▸ **Problem requirements**: Exact copy, pictures excluded: please retype the lines from the start of the material through the line containing "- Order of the", both ends included, and nothing more.

▸ **Exercise data**:

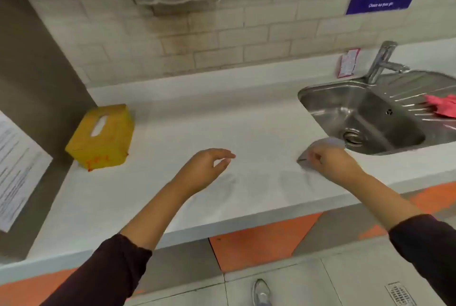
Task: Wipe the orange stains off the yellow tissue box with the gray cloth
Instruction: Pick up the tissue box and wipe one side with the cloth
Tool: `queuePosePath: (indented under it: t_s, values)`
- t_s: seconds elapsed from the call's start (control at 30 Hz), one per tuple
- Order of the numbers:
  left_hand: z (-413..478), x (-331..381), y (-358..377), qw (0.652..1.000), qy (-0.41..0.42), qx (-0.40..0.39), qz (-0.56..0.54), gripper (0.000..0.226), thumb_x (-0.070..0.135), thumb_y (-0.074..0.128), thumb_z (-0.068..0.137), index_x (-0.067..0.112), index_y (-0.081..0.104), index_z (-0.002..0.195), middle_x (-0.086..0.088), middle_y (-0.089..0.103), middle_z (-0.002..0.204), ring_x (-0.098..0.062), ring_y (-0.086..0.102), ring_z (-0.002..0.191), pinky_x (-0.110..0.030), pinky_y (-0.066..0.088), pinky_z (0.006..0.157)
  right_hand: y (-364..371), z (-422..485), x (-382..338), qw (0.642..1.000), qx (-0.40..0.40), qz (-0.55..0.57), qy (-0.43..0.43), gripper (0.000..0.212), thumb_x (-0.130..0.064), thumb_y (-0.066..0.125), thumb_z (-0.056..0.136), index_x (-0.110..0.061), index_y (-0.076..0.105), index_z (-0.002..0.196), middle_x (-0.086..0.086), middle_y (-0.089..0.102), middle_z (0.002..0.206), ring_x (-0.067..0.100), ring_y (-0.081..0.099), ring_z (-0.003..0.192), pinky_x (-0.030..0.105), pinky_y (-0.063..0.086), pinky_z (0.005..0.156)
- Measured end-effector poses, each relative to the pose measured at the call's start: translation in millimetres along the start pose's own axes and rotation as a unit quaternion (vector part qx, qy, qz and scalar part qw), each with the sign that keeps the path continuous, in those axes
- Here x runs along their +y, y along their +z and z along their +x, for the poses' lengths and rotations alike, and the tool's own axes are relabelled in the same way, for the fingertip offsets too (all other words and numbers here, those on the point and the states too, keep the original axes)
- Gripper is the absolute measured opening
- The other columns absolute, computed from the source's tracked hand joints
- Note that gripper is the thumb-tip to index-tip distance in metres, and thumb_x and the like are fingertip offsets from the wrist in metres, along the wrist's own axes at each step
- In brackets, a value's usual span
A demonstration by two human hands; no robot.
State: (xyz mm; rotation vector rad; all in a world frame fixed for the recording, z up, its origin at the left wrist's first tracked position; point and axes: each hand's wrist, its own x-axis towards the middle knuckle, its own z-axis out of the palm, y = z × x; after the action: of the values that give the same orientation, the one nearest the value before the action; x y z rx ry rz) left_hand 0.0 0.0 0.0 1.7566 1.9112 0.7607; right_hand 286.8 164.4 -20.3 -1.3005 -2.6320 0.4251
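Nearest the viewer, the rounded front edge of the pale grey laminate worktop [246, 212] is seen running from seven o'clock up to three o'clock, with tiled floor and orange panels below it. Just beyond that edge, at centre, the left hand [204, 170] is held above the surface with thumb and fingers loosely parted and nothing in it. At about three o'clock the right hand [330, 160] is closed on the small soft gray cloth [318, 150], which is gathered into a crumpled fold and appears to rest on or just over the worktop beside the rim of the stainless steel sink [313, 110]. The cloth is judged light, limp and easily bunched, so a pad is best formed under the fingertips before any rubbing.

Farther off, at nine to ten o'clock, the yellow cardboard tissue box [101, 138] stands near the grey side wall, well apart from both hands. Orange stains [97, 159] are seen on its near face and lower corners. The box is judged light, thin-walled and likely to slide or dent, so it should be steadied by its top edges or far side with the free hand, clear of the slot.

Between hands and box the worktop lies bare, giving open room for a leftward sweep; the wall at nine o'clock and the sink basin at two o'clock are the limits to be minded.
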Motion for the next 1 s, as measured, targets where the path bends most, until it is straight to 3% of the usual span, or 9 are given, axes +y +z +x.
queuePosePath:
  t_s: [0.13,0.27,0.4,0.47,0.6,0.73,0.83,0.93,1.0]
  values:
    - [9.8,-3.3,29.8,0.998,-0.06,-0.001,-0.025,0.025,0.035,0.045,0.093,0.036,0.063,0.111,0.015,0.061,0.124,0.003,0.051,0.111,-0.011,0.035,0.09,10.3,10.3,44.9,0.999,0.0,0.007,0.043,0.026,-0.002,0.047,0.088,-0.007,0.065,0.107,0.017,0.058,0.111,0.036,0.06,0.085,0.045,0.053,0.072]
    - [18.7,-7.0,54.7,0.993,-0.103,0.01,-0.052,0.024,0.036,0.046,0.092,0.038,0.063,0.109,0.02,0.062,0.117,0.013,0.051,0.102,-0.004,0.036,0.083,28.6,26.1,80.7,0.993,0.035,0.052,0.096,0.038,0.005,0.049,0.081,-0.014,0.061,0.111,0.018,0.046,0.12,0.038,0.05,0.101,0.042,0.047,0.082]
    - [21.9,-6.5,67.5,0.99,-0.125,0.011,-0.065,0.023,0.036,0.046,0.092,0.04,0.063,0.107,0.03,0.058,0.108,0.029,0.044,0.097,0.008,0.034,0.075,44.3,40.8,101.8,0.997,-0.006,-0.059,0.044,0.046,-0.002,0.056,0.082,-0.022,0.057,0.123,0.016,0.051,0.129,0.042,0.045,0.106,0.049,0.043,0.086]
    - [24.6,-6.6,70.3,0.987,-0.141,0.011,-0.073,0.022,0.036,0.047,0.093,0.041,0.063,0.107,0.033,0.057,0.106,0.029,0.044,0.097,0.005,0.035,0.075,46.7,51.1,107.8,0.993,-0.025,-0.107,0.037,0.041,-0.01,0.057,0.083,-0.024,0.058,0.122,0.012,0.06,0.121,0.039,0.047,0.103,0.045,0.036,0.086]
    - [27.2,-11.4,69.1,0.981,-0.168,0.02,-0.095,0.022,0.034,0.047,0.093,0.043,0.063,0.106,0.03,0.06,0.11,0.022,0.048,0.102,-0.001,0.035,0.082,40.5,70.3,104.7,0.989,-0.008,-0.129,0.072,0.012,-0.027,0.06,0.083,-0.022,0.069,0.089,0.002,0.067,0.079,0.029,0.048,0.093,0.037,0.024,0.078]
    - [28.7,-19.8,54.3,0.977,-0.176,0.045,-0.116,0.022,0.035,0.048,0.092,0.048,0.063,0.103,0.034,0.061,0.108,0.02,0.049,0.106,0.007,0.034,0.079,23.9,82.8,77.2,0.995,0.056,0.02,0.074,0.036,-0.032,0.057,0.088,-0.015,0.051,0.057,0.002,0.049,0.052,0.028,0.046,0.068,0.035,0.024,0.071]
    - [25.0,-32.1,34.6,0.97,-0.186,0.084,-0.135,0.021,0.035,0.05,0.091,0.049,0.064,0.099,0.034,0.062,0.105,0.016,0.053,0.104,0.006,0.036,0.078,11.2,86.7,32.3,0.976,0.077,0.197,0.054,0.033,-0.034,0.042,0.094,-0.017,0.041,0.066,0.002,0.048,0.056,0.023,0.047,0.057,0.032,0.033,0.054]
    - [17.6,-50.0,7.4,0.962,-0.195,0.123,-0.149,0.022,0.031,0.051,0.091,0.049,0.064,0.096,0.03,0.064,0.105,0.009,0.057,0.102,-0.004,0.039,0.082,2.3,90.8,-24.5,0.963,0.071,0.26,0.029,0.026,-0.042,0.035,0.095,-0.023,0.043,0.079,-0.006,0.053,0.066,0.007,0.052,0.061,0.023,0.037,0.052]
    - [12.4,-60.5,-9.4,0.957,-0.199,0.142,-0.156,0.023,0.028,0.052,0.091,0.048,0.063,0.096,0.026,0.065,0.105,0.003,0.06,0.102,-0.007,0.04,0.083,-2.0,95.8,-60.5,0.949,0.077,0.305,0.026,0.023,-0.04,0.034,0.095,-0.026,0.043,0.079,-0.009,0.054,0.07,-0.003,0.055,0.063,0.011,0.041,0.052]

▸ **Answer section**:
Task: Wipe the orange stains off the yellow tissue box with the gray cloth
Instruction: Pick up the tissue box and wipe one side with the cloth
Tool: `queuePosePath: (indented under it: t_s, values)`
- t_s: seconds elapsed from the call's start (control at 30 Hz), one per tuple
- Order of the numbers:

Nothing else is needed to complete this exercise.